### The data
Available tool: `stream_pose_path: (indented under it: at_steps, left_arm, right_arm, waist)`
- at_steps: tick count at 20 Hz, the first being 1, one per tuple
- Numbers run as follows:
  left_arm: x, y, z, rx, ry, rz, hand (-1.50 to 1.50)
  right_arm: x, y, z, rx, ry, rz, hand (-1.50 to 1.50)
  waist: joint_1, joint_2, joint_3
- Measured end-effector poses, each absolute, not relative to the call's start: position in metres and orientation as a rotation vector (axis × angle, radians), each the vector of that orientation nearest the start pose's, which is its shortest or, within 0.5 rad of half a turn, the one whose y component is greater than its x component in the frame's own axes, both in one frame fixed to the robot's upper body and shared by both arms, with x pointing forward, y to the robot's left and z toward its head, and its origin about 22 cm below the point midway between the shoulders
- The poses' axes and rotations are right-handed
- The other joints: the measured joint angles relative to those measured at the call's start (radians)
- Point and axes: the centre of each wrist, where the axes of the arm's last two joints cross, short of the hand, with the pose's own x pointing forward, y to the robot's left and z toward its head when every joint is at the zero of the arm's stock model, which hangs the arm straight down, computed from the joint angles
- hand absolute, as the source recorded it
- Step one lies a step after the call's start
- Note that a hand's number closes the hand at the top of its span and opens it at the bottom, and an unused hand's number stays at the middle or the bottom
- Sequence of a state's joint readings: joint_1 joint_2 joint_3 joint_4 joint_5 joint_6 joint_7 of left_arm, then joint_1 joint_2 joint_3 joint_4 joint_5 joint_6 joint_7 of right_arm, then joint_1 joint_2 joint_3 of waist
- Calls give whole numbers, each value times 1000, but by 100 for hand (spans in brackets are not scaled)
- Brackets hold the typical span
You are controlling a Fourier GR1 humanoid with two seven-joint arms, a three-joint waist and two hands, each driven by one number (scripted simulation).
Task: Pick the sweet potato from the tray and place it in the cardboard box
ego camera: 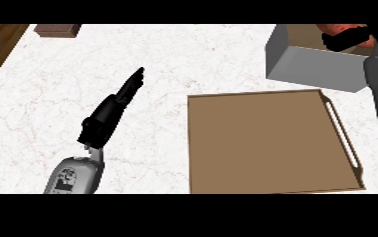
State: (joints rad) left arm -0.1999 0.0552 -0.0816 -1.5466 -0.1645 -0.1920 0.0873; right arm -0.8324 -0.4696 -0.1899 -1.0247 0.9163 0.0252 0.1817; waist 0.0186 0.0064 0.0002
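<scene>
My left hand [111, 112] lies over the marble tabletop [184, 56] at the near left, its grey forearm coming up from the lower edge and the fingers held straight and together, slanting toward the far right and holding nothing. My right hand [345, 39] is at the far right, over the open top of the cardboard box [314, 66], with black fingers curled round the sweet potato [336, 29], whose orange-red skin shows just above them. The brown tray [258, 146] sits near the right, just this side of the box, its pale handle along the right edge. A small brown block [57, 29] sits at the far left. I see no readable writing on anything.
</scene>
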Motion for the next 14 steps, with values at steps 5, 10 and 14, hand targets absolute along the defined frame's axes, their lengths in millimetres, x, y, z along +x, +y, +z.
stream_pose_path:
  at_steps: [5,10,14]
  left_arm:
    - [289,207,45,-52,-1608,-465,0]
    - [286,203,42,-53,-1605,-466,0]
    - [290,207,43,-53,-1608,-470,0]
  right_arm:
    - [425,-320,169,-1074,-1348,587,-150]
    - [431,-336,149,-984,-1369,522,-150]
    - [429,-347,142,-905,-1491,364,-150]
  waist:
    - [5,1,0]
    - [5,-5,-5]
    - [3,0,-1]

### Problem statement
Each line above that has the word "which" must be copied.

### Response
- Measured end-effector poses, each absolute, not relative to the call's start: position in metres and orientation as a rotation vector (axis × angle, radians), each the vector of that orientation nearest the start pose's, which is its shortest or, within 0.5 rad of half a turn, the one whose y component is greater than its x component in the frame's own axes, both in one frame fixed to the robot's upper body and shared by both arms, with x pointing forward, y to the robot's left and z toward its head, and its origin about 22 cm below the point midway between the shoulders
- Point and axes: the centre of each wrist, where the axes of the arm's last two joints cross, short of the hand, with the pose's own x pointing forward, y to the robot's left and z toward its head when every joint is at the zero of the arm's stock model, which hangs the arm straight down, computed from the joint angles

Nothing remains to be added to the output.